How to help employees find their bliss

Joseph Campbell’s specialty is mythology, but he could easily have been discussing workplace dynamics in this quote:

If you follow your bliss, you put yourself on a kind of track that has been there all the while, waiting for you, and the life that you ought to be living is the one you are living. Wherever you are — if you are following your bliss, you are enjoying that refreshment, that life within you, all the time.

“Finding bliss” in the organizational context means working with individuals to find their strengths and weaknesses so that their jobs are fulfilling instead of draining. An individual’s strengths are tasks they get excited about, while weaknesses are tasks they’re capable of accomplishing but don’t look forward to and can even dread. You want to help people find things they love at work, so they’re excited to come to the office rather than finding reasons not to be there. This thinking about strengths is one I’ve learned and embraced from Marcus Buckingham.

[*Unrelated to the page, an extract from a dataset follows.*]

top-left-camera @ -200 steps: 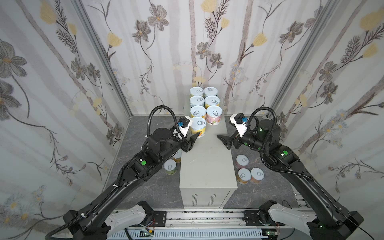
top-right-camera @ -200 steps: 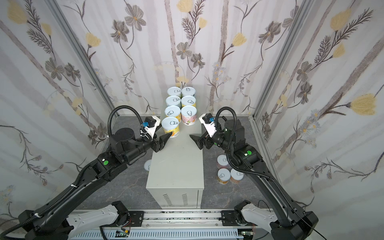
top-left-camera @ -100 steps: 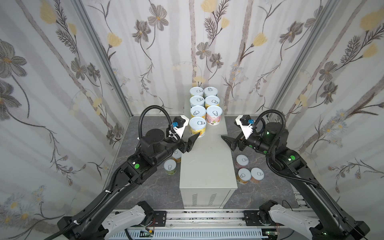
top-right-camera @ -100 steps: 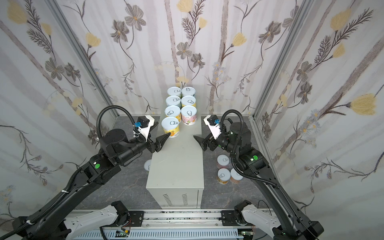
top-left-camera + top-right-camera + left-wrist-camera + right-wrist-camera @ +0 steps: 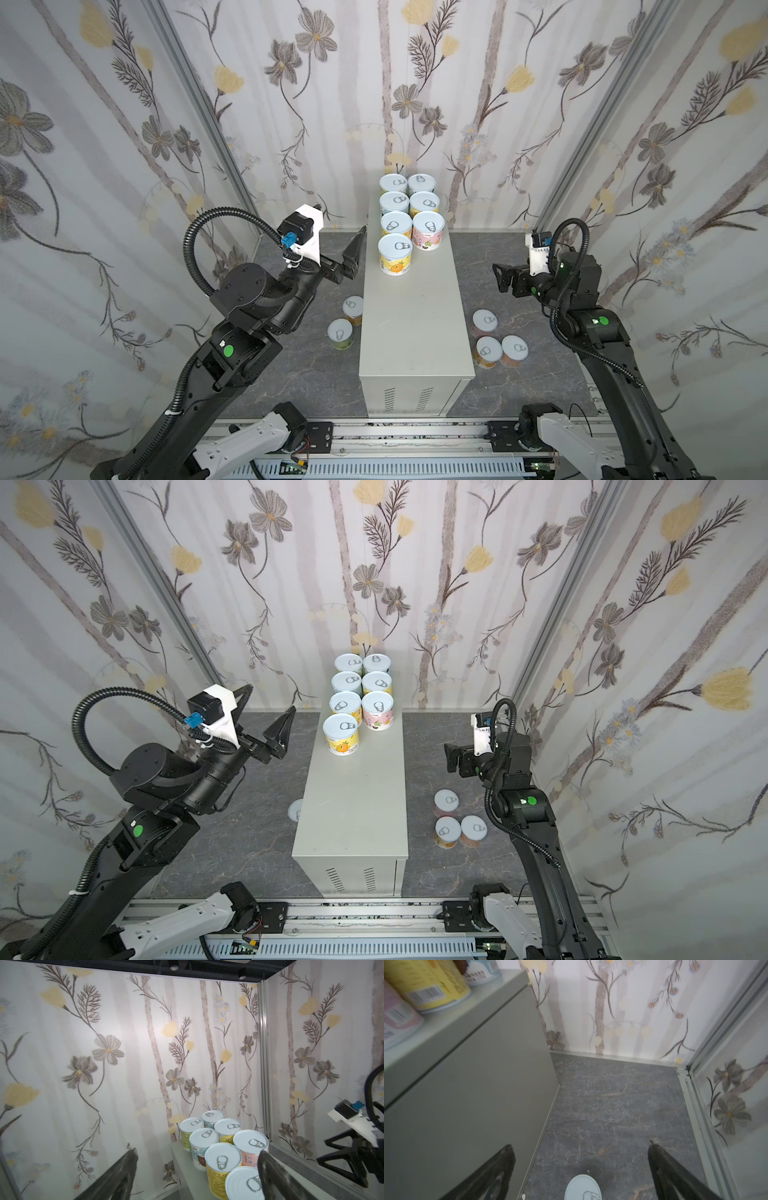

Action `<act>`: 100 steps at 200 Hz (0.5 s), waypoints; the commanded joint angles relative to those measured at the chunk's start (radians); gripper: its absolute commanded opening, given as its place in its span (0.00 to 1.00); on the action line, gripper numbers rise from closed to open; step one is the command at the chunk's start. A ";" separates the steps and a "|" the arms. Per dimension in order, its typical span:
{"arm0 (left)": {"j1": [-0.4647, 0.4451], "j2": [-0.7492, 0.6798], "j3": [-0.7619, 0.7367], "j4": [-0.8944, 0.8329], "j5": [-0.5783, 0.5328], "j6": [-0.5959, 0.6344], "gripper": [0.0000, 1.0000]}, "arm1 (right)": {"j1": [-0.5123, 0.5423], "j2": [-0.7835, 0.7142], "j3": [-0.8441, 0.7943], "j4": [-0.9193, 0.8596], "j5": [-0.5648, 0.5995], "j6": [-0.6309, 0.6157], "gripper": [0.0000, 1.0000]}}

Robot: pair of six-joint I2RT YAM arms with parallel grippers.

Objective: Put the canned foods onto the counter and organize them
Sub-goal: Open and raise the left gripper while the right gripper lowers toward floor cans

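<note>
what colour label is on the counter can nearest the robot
The nearest can is yellow-labelled, clearest in a top view.

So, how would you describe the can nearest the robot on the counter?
Find the grey counter in the middle of the floor. Cans stand in pairs at its far end. Yours is the front one: yellow label, no partner beside it.
</note>
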 commanded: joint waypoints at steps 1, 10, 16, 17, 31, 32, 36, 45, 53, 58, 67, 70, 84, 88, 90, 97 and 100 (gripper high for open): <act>0.018 0.055 0.067 0.052 -0.159 0.070 0.92 | -0.035 0.008 -0.027 -0.097 0.090 0.148 1.00; 0.040 0.087 0.105 0.045 -0.159 0.071 0.93 | -0.059 0.020 -0.042 -0.154 0.145 0.211 1.00; 0.056 0.106 0.127 0.041 -0.148 0.069 0.94 | -0.082 0.027 -0.058 -0.189 0.155 0.257 1.00; 0.060 0.109 0.130 0.040 -0.144 0.069 0.94 | -0.086 0.029 -0.061 -0.194 0.155 0.265 1.00; 0.104 0.155 0.160 0.036 -0.097 0.069 0.96 | -0.140 0.021 -0.122 -0.243 0.153 0.375 1.00; 0.107 0.158 0.161 0.036 -0.094 0.069 0.96 | -0.144 0.018 -0.127 -0.244 0.152 0.384 1.00; 0.119 0.169 0.167 0.036 -0.081 0.069 0.96 | -0.157 0.008 -0.149 -0.251 0.150 0.418 1.00; 0.151 0.193 0.177 0.036 -0.055 0.064 0.97 | -0.181 -0.021 -0.193 -0.262 0.142 0.478 1.00; 0.180 0.212 0.187 0.035 -0.031 0.055 0.97 | -0.188 -0.045 -0.219 -0.279 0.147 0.526 1.00; 0.200 0.223 0.193 0.032 -0.009 0.047 0.98 | -0.188 -0.058 -0.229 -0.295 0.147 0.547 1.00; 0.238 0.240 0.202 0.027 0.034 0.031 0.98 | -0.188 -0.076 -0.247 -0.321 0.135 0.575 1.00; 0.251 0.246 0.204 0.027 0.047 0.025 0.99 | -0.188 -0.080 -0.250 -0.332 0.133 0.586 1.00; 0.301 0.266 0.206 0.033 0.098 0.000 0.99 | -0.188 -0.093 -0.271 -0.386 0.128 0.613 1.00; 0.313 0.271 0.204 0.037 0.112 -0.005 1.00 | -0.188 -0.097 -0.277 -0.401 0.129 0.622 1.00; 0.318 0.273 0.204 0.039 0.119 -0.008 1.00 | -0.188 -0.099 -0.281 -0.406 0.129 0.626 1.00; 0.336 0.281 0.200 0.046 0.141 -0.016 1.00 | -0.188 -0.108 -0.289 -0.425 0.132 0.635 1.00; 0.342 0.284 0.199 0.049 0.151 -0.021 1.00 | -0.188 -0.112 -0.290 -0.429 0.135 0.638 1.00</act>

Managers must ask their team

Managers all say they want great teams with passionate, talented employees, but there has to be more than the low-level awareness that creating a standout team is a good goal to achieve. Instead, managers need to have a genuine desire to make it happen. Words aren’t strong enough in this case; actions are what are necessary – from mapping out what it takes to get there to executing those steps.

I’ve found that discovering any employee’s strengths and weaknesses requires one-on-one communication and must be a positive conversation. Employees won’t be honest if they suspect they may be penalized for speaking frankly. During these meetings, I ask individuals, “What responsibilities or work functions do you most enjoy?”

Plan to hold at least two to three meetings with each person to discuss their answer to this question, since they likely haven’t been asked which tasks they love by management. This no doubt takes a lot of time, but the end result is worth it, and I’ve found it to be key to turning around underperforming divisions and sites. In fact, I spend 20% to 30% of my time talking to employees – from top to bottom – when I work with divisions needing improvement. That’s how important people and their passions are to the success equation.

Once you’re done with the interviews, look at all tasks to see if you can re-balance job roles and responsibilities so that people spend approximately 80% of their time doing tasks they love. If you can’t do that using your current workforce, then you’ve uncovered a weakness in your team and need to add someone with the talents and passions to fill the gap.

This is a never-ending journey, finding the balance within the team and for each employee. As people grow and evolve, their preferences and passions do too, so this is an exercise to revisit every year to keep your team performing at its best.

Strong teams are diverse teams

A team of people with basically identical temperaments, skills, and abilities is rarely effective. Take basketball: You don’t want five centers like Shaquille O’Neal on the court. You also need guards and forwards, who have different strengths like speed and agility, to complement Shaq.

Personally, I’m a strategic-minded person who doesn’t love some tactical details. While I can do work efficiency studies and I’m good at them, I don’t like them. I enjoy the execution of the information, not the process of information gathering and assessment. So I need someone to counterbalance me who has a love for details and, in this specific case, workflow optimization.

Having a “detail person” on the team keeps me from getting sucked into the weeds with details so I can concentrate on my strength and passion of keeping a high-level overview. At every level you have to flex from strategic to tactical, and I can do that. However, I know I perform at my best when my own 80% share is strategic tasks. That knowledge helps me assemble a diverse, effective team.

Be patient

Realigning responsibilities and reorganizing teams takes time and causes temporary disruptions, but the result – happier, passionate, more engaged team members – is worth the effort and critical to your team’s success.